Probabilistic vs. deterministic matching styles

InfoSphere® MDM suspected duplicate processing can be configured to work with different matching engines and matching styles. The two matching styles are probabilistic matching and deterministic matching.

Deterministic matching

Deterministic matching, as provided by the MDM Classic Matching Engine, involves comparing the set of values for all of a given party's critical data elements with those of another. This comparison takes into account the presence, absence, and content of the values, and results in a matching score.

In a deterministic matching comparison, values that are present in both suspected duplicate parties and match create a unique score that is referred to as the match relevancy portion. Any values that are present in both parties but do not match create the non-match relevancy part of the score. Taken together, the match and non-match relevancy scores define the type of suspected duplicate that has been found.

When there are values missing in one or both parties for a particular critical data element, this element is not included in the creation of the unique match and non-match relevancy scores.

Probabilistic matching

Probabilistic matching, as provided by the InfoSphere MDM Probabilistic Matching Engine and the IBM® InfoSphere QualityStage matching engine, generates matching scores that take into consideration the frequency of the occurrence of a data value within a particular distribution.

For example, matching on last name Smith in North America should render a lower matching score than matching on the last name DeFillipo. That is, the likelihood that the last name Smith is a true match is lower than the likelihood that DeFillipo is a true match because Smith is a more common last name in North America.

The probabilistic matching approach can be used to improve the accuracy of suspected duplicate matching scores and categories.

In contrast to the deterministic approach that produces both match and non-match relevancy scores, probabilistic matching engines calculate only one composite weight.
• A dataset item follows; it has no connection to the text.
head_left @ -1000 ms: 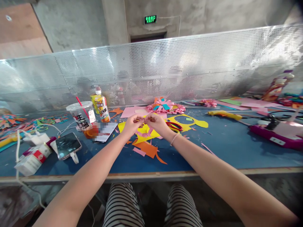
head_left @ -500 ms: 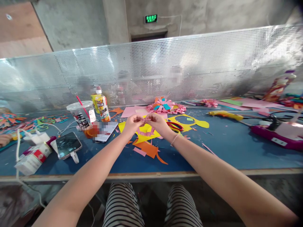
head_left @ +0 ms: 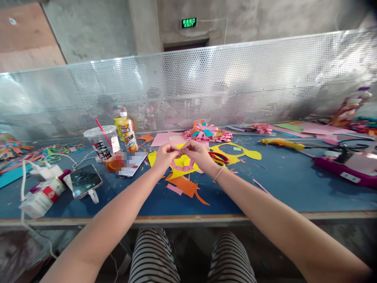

This weight is a result of a probabilistic calculation of the match and non-match weights for the individual compared fields.

Remember: No perfect matching system exists that can ensure complete correctness all of the time. As such, it is critical that you understand and define your business tolerance for missed matches as well as false matches. This involves iteratively testing the modifications being made to the critical data, match scoring, and survivorship, and requires your data stewards to inspect critical data, assess match criteria, and provide feedback on the results to ensure both accuracy and completeness of the data that has been processed.

Tip: Engage your data stewards and business analysts in the testing and validation of changes made to critical data, match scoring, and survivorship processing.